Article Abstract

Does diabetes mellitus affect presentation, stage and survival in operable pancreatic cancer?

Authors: Clement L. K. Chia, Anthea Y. S. Lee, Vishal G. Shelat, Saleem Ahmed, Sameer P. Junnarkar, Winston W. L. Woon, Jee-Keem Low


Background: The aim of the study is to investigate differences in clinical presentation, disease stage and survival of operable pancreatic cancer patients with new onset DM compared to long standing diabetes mellitus (DM) and non diabetics.
Methods: A prospectively maintained pancreatic cancer surgery database of a tertiary care teaching hospital from January 2006 to August 2012 was reviewed.
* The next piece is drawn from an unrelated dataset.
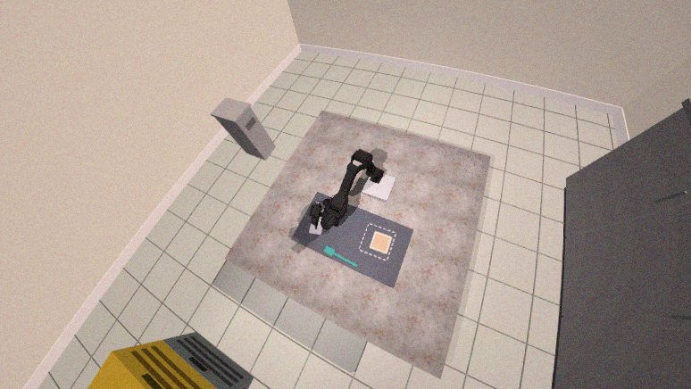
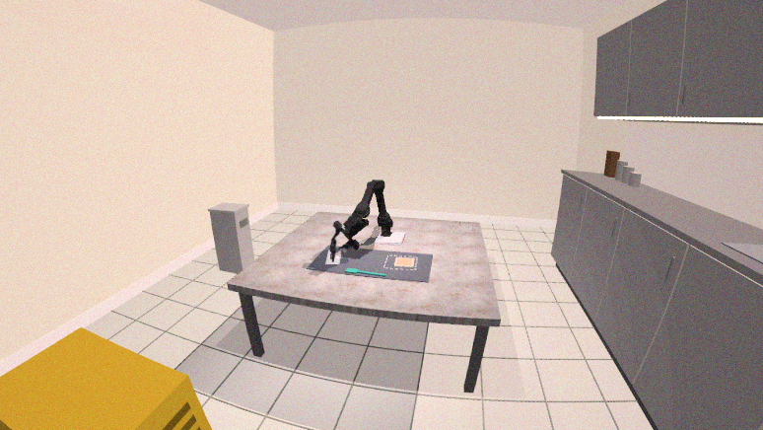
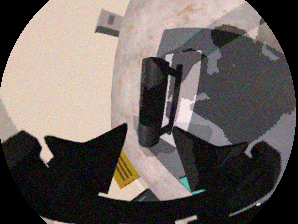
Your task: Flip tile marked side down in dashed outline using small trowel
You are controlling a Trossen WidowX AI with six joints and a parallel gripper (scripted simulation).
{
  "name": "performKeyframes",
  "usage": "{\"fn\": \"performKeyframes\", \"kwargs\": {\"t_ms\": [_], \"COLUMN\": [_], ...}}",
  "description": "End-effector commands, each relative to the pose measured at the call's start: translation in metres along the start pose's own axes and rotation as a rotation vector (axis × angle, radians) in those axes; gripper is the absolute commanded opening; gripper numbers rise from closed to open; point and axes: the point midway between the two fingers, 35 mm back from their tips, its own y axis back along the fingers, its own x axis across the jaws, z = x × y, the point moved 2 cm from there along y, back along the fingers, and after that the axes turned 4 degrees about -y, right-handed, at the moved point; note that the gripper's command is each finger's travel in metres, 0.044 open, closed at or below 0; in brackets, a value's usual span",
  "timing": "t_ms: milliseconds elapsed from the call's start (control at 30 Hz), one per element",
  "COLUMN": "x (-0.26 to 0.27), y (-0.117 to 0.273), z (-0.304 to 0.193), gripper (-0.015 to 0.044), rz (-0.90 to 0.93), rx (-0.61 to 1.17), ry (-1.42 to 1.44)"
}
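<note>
The small trowel (image 1: 315, 229) (image 2: 328, 260) (image 3: 154, 100), with a pale rectangular blade and a black bar handle, rests at the left end of the dark mat (image 1: 346, 235) (image 2: 368, 258). My gripper (image 3: 150, 128) is open. In the wrist view its fingertips stand apart on either side of the handle's near end; I cannot tell whether they touch it. The arm partly hides the trowel in the top and exterior views. The square tile (image 1: 380, 242) (image 2: 404, 261), peach with a paler rim, lies flat inside the dashed outline (image 1: 361, 244) (image 2: 384, 261) at the mat's right part.
A teal spatula (image 1: 342, 257) (image 2: 366, 272) (image 3: 185, 184) lies along the mat's front edge, between the trowel and the tile's side. A white plate (image 1: 384, 187) (image 2: 397, 238) lies by the arm base at the back. The table (image 1: 420, 318) (image 2: 453, 299) reaches past the mat all round.
</note>
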Motion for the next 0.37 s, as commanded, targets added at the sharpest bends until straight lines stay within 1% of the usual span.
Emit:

Only patients with a histological diagnosis of pancreatic carcinoma (PC) were included in final analysis. DM was defined as HbA1c >6.5% or any patient on antidiabetic treatment regardless of HbA1c value. New onset DM was defined when diagnosed within two preceding years of surgery. Patients were stratified into two groups: DM and non DM. Among the DM patients, patients with new onset DM were further stratified and studied separately. Staging of PC was performed according to the 6th edition of AJCC. Survival of patients with PC was determined by reviewing medical records. Patients and their families were contacted if there was no existing follow-up.
Results: Eighty-six patients (n=55, 63.9% male) with a mean age of 62 years (range, 29-85 years) underwent pancreatic cancer surgery during the study period. Of the 86 patients, 30 (34%) had DM of which eight patients (9% overall) had new onset DM. DM patients tended to be older compared to non DM patients (67.8 vs. 58.5 years, P=0.0005). The majority of non DM patients were symptomatic (98.2%), and there was a tendency for DM group patients to be asymptomatic at presentation (13.3% vs. 1.8%, P=0.05). Abdominal pain was less common in DM patients compared to non DM patients (30% vs. 53.6%, P=0.04). The median duration of new onset DM prior to diagnosis of PC was 2 months (range, 1-23 months). There was a tendency for DM patients to present at an early stage (stage I and stage II) (P=0.08). There was no difference in survival (P=0.17) for new onset DM compared to long standing DM and non DM patients.
Conclusions: DM patients tend to be older and are less likely to present with abdominal pain. Asymptomatic presentation and early stage disease tends to occur in DM patients. A larger sample size is required to determine if survival of new onset DM patients differs from long standing and non DM patients.